**ACTIVITY**
Exact reproduction of the following data is required.

**INFORMATION SUPPLIED**

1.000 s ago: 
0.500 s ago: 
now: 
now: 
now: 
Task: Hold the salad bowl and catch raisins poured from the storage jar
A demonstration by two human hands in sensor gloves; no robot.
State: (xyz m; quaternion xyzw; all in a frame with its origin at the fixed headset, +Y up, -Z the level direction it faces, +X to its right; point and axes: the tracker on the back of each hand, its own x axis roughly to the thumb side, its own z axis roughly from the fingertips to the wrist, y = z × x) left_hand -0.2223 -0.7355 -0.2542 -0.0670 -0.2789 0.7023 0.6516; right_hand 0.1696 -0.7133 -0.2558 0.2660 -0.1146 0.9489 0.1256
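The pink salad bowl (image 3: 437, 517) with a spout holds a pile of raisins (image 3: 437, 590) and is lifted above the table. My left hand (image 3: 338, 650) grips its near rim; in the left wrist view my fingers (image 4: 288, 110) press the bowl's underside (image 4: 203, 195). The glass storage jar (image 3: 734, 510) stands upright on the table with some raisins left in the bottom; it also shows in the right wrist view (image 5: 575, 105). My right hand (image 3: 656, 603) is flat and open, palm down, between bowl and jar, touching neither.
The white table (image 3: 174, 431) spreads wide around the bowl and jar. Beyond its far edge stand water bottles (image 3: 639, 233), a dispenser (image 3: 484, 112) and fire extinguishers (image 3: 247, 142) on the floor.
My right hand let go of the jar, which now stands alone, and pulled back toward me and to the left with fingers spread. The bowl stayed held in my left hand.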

**PROBLEM SOLUTION**
1.000 s ago: 
0.500 s ago: 
now: 
now: 
now: 
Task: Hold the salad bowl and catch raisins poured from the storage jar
A demonstration by two human hands in sensor gloves; no robot.
State: (xyz m; quaternion xyzw; all in a frame with its origin at the fixed headset, +Y up, -Z the level direction it faces, +X to its right; point and axes: the tracker on the back of each hand, its own x axis roughly to the thumb side, its own z axis roughly from the fingertips to the wrist, y = z × x) left_hand -0.2223 -0.7355 -0.2542 -0.0670 -0.2789 0.7023 0.6516; right_hand 0.1696 -0.7133 -0.2558 0.2660 -0.1146 0.9489 0.1256
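The pink salad bowl (image 3: 437, 517) with a spout holds a pile of raisins (image 3: 437, 590) and is lifted above the table. My left hand (image 3: 338, 650) grips its near rim; in the left wrist view my fingers (image 4: 288, 110) press the bowl's underside (image 4: 203, 195). The glass storage jar (image 3: 734, 510) stands upright on the table with some raisins left in the bottom; it also shows in the right wrist view (image 5: 575, 105). My right hand (image 3: 656, 603) is flat and open, palm down, between bowl and jar, touching neither.
The white table (image 3: 174, 431) spreads wide around the bowl and jar. Beyond its far edge stand water bottles (image 3: 639, 233), a dispenser (image 3: 484, 112) and fire extinguishers (image 3: 247, 142) on the floor.
My right hand let go of the jar, which now stands alone, and pulled back toward me and to the left with fingers spread. The bowl stayed held in my left hand.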

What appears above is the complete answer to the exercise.